(Data records)
== Segment start ==
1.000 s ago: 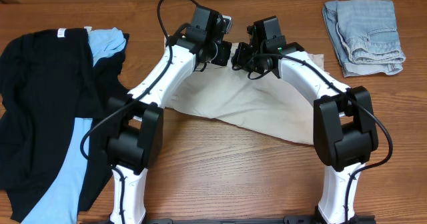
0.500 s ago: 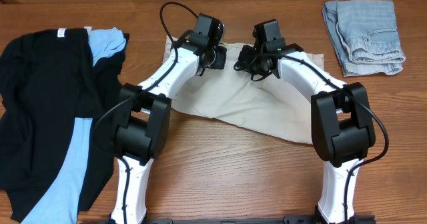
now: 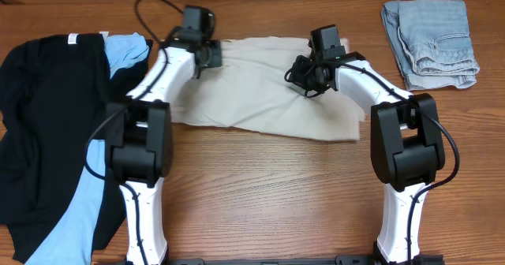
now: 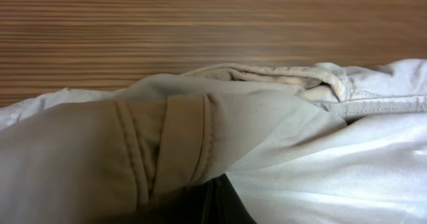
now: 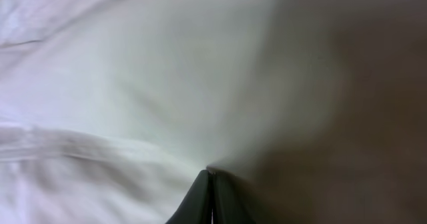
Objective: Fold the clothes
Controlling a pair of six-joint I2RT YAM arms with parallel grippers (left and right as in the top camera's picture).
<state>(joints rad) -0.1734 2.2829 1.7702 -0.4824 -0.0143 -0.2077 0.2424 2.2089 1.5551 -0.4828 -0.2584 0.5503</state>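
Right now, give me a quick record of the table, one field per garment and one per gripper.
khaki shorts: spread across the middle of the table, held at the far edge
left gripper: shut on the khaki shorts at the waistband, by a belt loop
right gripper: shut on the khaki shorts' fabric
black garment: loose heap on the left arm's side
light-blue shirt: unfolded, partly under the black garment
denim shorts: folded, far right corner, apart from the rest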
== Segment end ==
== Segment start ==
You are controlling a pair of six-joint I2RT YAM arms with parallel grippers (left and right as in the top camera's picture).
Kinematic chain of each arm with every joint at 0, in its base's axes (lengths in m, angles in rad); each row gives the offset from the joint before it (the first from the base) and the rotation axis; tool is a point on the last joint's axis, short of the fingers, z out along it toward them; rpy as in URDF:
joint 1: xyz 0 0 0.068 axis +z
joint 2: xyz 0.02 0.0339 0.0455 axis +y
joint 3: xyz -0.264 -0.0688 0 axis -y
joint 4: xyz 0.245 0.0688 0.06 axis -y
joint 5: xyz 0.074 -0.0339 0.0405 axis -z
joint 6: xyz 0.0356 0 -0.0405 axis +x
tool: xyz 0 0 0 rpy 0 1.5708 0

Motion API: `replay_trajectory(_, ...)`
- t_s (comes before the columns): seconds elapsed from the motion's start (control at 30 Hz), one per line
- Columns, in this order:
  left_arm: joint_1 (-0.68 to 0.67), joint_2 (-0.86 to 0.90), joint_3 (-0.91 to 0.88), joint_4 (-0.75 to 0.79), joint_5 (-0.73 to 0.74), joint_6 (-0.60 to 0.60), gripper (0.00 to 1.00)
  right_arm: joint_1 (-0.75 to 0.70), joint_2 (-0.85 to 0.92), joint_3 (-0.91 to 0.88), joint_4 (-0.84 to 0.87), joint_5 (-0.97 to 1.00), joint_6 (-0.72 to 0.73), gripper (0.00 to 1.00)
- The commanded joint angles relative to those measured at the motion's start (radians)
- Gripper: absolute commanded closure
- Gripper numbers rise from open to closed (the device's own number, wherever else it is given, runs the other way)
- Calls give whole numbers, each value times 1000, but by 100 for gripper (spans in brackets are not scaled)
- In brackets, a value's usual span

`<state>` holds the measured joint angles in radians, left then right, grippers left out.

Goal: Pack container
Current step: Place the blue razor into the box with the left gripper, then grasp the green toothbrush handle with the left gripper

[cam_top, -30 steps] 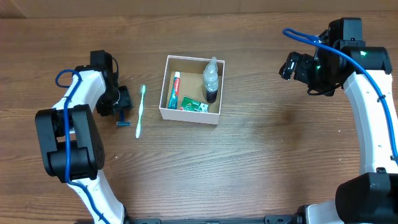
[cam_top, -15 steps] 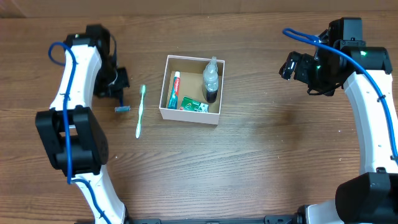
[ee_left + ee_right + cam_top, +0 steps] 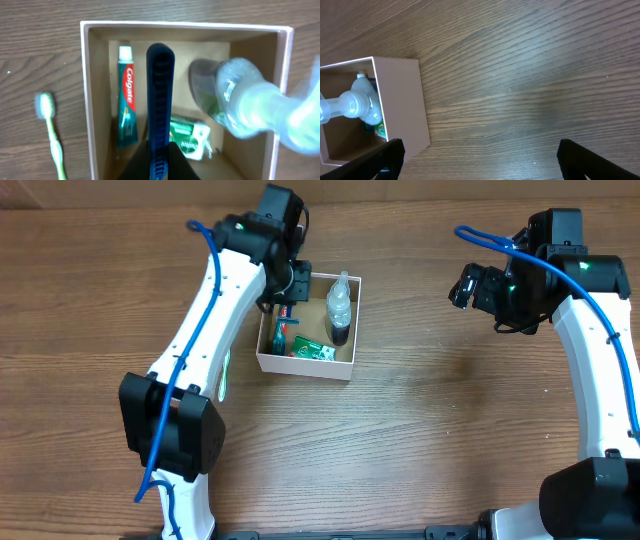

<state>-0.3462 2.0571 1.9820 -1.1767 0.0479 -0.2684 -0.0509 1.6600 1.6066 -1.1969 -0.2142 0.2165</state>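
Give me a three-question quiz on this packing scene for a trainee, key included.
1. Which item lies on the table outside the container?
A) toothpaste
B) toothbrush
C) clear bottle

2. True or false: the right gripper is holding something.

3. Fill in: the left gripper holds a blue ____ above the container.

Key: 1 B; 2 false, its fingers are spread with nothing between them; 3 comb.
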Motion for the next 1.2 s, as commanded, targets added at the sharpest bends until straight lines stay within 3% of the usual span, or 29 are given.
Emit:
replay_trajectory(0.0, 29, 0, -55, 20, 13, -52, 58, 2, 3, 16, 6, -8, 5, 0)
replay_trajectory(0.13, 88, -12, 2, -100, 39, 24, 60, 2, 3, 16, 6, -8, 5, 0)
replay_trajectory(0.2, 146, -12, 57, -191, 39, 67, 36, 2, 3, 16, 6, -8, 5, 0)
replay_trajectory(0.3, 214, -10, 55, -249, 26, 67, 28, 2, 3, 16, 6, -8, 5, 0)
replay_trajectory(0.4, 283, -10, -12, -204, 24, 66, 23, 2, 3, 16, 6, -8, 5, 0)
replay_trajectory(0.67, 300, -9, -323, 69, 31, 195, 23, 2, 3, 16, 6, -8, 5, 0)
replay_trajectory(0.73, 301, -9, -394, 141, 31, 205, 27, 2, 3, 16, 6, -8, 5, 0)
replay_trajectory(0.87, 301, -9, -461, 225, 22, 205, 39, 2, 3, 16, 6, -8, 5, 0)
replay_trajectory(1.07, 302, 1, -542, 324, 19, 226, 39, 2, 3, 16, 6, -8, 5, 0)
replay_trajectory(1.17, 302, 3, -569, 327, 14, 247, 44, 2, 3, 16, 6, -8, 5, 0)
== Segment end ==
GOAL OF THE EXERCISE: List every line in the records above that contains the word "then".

RESPONSE TO THE EXERCISE:
`<state>` holds the measured joint angles in radians, left then right, grippers left out.
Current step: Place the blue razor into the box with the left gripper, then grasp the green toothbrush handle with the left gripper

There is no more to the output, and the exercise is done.